Jesús dijo a la gente: “Os aseguro que no ha nacido de mujer uno más grande que Juan, el Bautista; aunque el más pequeño en el reino de los cielos es más grande que él. Desde los días de Juan, el Bautista, hasta ahora se hace violencia del reino contra Dios, y gente violenta quiere arrebatárselo. Los profetas y la Ley han profetizado hasta que vino Juan; él es Elías, el que tenía que venir, con tal que queráis admitirlo. El que tenga oídos que escuche.” Mateo 11, 11-15
Si el reino de Dios está en el corazón de cada hombre y no hay que buscarlo fuera pues está deslocalizado de todo lo que sea físico o finito, lo mismo ocurre con el cielo prometido, que no es otra cosa que la realización gloriosa del reino que se anuncia en la tierra a cada hombre según las luces y el entendimiento que recibió de Dios.
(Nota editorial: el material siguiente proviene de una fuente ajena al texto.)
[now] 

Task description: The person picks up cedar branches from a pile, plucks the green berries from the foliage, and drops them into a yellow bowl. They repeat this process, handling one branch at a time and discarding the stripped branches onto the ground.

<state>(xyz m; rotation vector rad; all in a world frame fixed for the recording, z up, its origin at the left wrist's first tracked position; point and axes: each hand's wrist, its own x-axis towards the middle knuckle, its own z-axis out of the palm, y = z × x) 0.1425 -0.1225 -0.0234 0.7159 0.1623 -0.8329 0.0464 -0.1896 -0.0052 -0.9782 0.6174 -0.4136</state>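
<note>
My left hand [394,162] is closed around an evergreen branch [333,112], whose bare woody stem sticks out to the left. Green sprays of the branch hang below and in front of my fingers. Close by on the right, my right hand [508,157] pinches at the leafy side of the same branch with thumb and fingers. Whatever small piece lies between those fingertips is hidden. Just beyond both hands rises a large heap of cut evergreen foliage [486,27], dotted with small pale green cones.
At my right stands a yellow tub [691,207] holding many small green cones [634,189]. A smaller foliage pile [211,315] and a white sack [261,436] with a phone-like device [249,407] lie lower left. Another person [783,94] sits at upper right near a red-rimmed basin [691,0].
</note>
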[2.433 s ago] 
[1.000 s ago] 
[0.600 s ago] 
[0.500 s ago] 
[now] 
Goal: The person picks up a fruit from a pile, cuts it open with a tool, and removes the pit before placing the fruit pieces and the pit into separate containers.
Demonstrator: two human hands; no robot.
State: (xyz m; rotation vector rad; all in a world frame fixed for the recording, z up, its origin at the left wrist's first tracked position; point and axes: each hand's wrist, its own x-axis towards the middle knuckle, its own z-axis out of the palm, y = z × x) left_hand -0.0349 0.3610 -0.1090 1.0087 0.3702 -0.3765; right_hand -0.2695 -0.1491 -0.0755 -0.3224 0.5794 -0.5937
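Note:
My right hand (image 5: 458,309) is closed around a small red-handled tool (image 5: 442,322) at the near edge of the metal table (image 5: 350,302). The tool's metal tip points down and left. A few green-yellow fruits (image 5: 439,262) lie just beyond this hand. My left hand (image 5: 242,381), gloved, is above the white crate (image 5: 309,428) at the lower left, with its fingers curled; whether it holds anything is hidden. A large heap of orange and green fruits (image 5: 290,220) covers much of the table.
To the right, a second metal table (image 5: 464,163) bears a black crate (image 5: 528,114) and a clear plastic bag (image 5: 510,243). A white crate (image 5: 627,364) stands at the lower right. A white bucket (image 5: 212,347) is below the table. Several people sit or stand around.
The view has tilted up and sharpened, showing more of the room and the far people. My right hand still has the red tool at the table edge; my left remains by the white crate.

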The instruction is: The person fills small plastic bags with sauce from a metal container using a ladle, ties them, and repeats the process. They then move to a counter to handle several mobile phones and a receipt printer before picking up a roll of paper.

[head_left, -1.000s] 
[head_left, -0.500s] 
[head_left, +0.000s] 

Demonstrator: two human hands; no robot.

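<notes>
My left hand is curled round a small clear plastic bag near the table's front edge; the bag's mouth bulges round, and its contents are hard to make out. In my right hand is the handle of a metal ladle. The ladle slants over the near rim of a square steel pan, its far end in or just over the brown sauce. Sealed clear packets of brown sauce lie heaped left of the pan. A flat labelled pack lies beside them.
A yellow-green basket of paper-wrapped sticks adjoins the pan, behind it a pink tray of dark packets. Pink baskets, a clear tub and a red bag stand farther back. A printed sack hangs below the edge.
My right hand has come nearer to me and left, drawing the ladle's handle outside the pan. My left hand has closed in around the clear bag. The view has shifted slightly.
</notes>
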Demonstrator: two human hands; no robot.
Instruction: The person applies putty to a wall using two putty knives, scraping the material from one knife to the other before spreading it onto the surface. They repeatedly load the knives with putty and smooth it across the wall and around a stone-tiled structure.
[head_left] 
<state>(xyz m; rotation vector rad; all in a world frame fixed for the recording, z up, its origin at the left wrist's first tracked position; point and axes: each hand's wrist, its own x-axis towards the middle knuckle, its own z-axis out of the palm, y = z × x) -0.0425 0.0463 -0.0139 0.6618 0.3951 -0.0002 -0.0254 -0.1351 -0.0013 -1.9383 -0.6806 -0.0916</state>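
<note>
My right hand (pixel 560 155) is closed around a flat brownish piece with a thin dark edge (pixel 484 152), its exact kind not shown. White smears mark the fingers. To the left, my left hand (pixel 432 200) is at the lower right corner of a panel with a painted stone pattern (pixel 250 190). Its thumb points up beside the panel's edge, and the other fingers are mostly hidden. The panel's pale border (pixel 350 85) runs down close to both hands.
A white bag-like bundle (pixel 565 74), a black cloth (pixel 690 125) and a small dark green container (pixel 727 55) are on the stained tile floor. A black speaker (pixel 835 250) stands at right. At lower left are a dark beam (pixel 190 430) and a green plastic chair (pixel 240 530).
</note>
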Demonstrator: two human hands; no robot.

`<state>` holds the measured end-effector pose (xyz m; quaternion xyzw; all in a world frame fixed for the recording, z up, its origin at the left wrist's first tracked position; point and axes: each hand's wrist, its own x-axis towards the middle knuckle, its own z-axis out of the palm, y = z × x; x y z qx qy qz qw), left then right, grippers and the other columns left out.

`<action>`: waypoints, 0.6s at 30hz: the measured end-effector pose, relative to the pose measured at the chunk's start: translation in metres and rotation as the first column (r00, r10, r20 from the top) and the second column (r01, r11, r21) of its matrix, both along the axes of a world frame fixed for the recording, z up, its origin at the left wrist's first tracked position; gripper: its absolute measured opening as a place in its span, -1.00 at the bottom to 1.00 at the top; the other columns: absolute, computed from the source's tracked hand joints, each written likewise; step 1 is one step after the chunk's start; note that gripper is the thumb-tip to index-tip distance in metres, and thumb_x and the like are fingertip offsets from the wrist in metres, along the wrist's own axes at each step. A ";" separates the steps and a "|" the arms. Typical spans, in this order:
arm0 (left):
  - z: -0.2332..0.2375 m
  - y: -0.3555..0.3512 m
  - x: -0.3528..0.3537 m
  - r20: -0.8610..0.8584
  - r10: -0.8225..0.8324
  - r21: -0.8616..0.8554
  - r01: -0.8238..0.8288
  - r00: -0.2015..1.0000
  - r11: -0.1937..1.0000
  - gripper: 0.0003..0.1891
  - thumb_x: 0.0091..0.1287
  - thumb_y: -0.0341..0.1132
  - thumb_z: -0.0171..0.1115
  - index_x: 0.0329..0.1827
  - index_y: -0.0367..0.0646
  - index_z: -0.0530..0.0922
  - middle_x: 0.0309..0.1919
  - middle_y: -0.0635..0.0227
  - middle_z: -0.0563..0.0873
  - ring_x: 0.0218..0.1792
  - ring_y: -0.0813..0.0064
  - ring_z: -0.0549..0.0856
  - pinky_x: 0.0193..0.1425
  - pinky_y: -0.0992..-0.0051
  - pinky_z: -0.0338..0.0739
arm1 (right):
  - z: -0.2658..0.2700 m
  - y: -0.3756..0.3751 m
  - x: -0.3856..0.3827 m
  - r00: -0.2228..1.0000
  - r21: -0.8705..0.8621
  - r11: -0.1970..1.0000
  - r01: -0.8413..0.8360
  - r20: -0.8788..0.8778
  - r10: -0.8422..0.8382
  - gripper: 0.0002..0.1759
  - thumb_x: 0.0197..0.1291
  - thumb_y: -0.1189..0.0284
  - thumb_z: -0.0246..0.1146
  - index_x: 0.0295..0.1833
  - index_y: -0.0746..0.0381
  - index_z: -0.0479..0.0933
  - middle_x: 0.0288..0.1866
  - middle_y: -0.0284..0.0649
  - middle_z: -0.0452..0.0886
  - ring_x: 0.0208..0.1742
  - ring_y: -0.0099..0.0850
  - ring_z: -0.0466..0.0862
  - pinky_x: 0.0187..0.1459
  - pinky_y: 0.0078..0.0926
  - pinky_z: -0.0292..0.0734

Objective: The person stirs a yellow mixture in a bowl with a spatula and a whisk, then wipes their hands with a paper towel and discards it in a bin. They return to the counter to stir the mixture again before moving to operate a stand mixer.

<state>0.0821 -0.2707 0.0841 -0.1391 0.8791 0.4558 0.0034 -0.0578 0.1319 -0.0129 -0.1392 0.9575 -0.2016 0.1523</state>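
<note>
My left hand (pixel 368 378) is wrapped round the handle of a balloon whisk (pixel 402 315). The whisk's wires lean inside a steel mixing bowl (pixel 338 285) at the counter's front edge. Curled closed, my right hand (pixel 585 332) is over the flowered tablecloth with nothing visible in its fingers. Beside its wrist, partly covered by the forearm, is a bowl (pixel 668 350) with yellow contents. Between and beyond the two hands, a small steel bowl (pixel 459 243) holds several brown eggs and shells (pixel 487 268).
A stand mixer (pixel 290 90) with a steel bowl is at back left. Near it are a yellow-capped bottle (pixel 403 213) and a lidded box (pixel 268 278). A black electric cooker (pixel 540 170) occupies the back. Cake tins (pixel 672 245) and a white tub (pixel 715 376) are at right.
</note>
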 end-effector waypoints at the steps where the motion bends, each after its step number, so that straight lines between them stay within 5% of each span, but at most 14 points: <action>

Y por más que levantemos los ojos a lo alto y busquemos por encima de las nubes, o en la inmensidad del firmamento, algún vestigio de la gloria que nos espera, será imposible que acertemos a atisbarla, porque la tierra y el cielo que conocemos son dos realidades desconectadas en lo físico, lo racional y lo cósmico, de ese otro “reino de los cielos” de que nos habla Jesús, y así como sabemos que la tierra y el cielo que nos cobijan están aquí, junto a nosotros, y podemos verlos y apreciarlos, el otro cielo, el de Jesús, es de otra dimensión, es una realidad espiritual que está fuera del tiempo y del espacio, y se corresponde con el misterio infinito e inabarcable de la contemplación de Dios.
Y así, todo aquello que nos parece perfecto en este mundo, palidece y se minimiza ante la gloria que nos espera, y cobra sentido y significado lo que nos dice Jesús en el Evangelio de este día: “Os aseguro que no ha nacido de mujer uno más grande que Juan, el Bautista; aunque el más pequeño en el reino de los cielos es más grande que él”. El más grande aquí, en la tierra, es pequeño e insignificante en el cielo.
Y que nadie piense que tal afirmación presupone un demérito para Juan, el Bautista, que fue puesto por Jesús a la cabeza del escalafón de los hombres de su tiempo. Juan no pierde por ello ni un ápice de la consideración que merece en su perspectiva humana y terrena, y seguirá siendo grande en la memoria de sus contemporáneos y de las generaciones futuras. Lo que Jesús pone de manifiesto es lo efímero y transitorio de nuestro paso por la tierra, donde todo lo ganaremos si al final de nuestra vida alcanzamos la gloria, o todo lo perderemos si fracasamos en el intento. Y ser conscientes de ello no es una traba para perseverar o una razón para el desaliento de los que todavía caminamos en este mundo, muy al contrario, debe constituir el acicate máximo, la motivación definitiva para que al final de la vida podamos decir con san Pablo:” He combatido el noble combate, he acabado la carrera, he conservado la fe”.
Advirtamos el profundo cambio que se produce en los mensajes para la salvación del pueblo desde la aparición de Juan en el Jordán, pues con él culminan y concluyen los mensajes proféticos del mesianismo. “Los profetas y la Ley han profetizado hasta que vino Juan”, dice Jesús, Juan es por tanto el Elías anunciado, y el Mesías ya está entre nosotros, “el que tenga oídos que escuche”.